La meilleure posture serait de réorganiser votre activité, même votre mode de résidence, de manière à continuer à vendre même à distance. Cela peut vous amener à changer de résidence à votre cuisinier, à changer ses horaires de travail, le packaging, le système de commande et de livraison, les modes de paiement, etc.
Vos serveurs peuvent devenir des marketeurs à distance, pour proposer vos plats en ligne.
Ils doivent aussi accepter de se former et s’adapter rapidement pour ne pas basculer en chômage technique. La crise va durer, peut-être que je dois compléter de nouveaux produits : assister les gens pour préparer à distance ou bien envoyer le cuisinier dans les familles pour une ou deux heures de cuisine. La crise va durer, donc, il faut de nouveaux produits, de nouvelles alliances pour se créer une opportunité.

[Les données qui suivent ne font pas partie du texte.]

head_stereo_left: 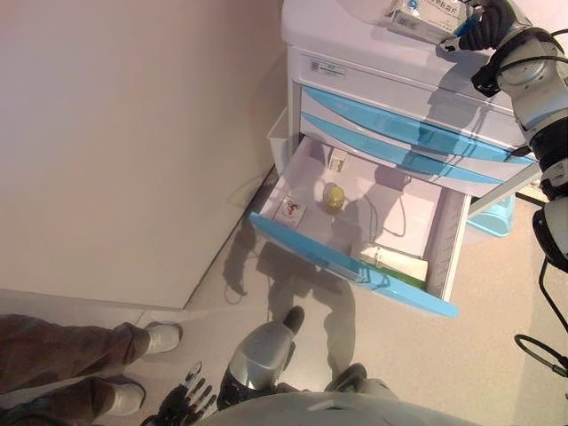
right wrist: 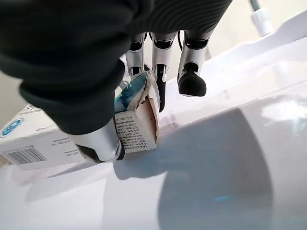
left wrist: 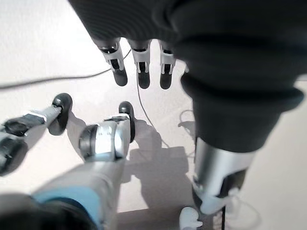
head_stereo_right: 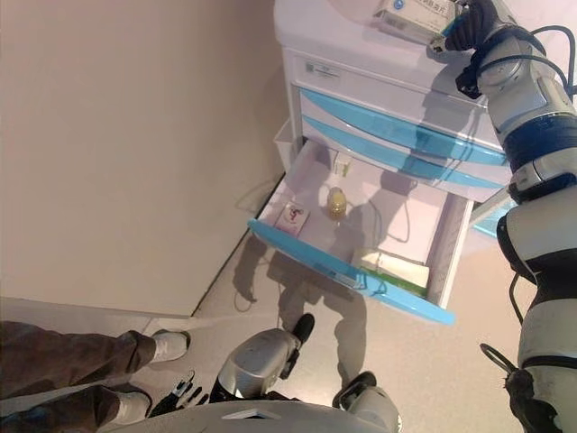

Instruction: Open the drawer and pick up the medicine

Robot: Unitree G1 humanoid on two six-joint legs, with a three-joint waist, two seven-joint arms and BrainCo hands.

Question 5 : Comme on le dit souvent, c’est en temps de crise que se créent les plus grandes opportunités. Comment peut-on transformer la crise du Coronavirus en une véritable opportunité pour la jeunesse africaine ?
Dr Alain CAPO CHICHI : C’est une opportunité parce que l’Afrique a une population majoritairement jeune. Les personnes de plus de 65 ans représentent moins de 5 % de la population alors qu’elles sont les plus touchées par la maladie. La crise va ralentir les importations, ce qui peut être une opportunité pour la production locale. La crise a obligé plusieurs personnes à rentrer au village, ce qui va favoriser le développement de nos régions qui vont avoir des ressources humaines plus qualifiées. Mais la révolution importante de la crise qui va bénéficier à l’Afrique, c’est le fait que je ne sois plus obligé d’aller en France, aux États-Unis, au Canada pour travailler. Le monde du travail a adopté le télétravail et les États africains, les jeunes africains doivent se positionner sur les nouveaux métiers qui peuvent faire qu’ils vont se retrouver à gagner 100 fois le salaire minimum de leur pays tout en étant sur place. Pour ce faire, ils doivent s’intéresser aux tendances technologiques, notamment la réalité augmentée, l’intelligence artificielle, le Bigdata, l’internet des objets, le cloud, la mobilité. Ces tendances sont simples et accessibles dans nos pays, mais vont accompagner la mutation des métiers actuels (85 % des métiers de demain).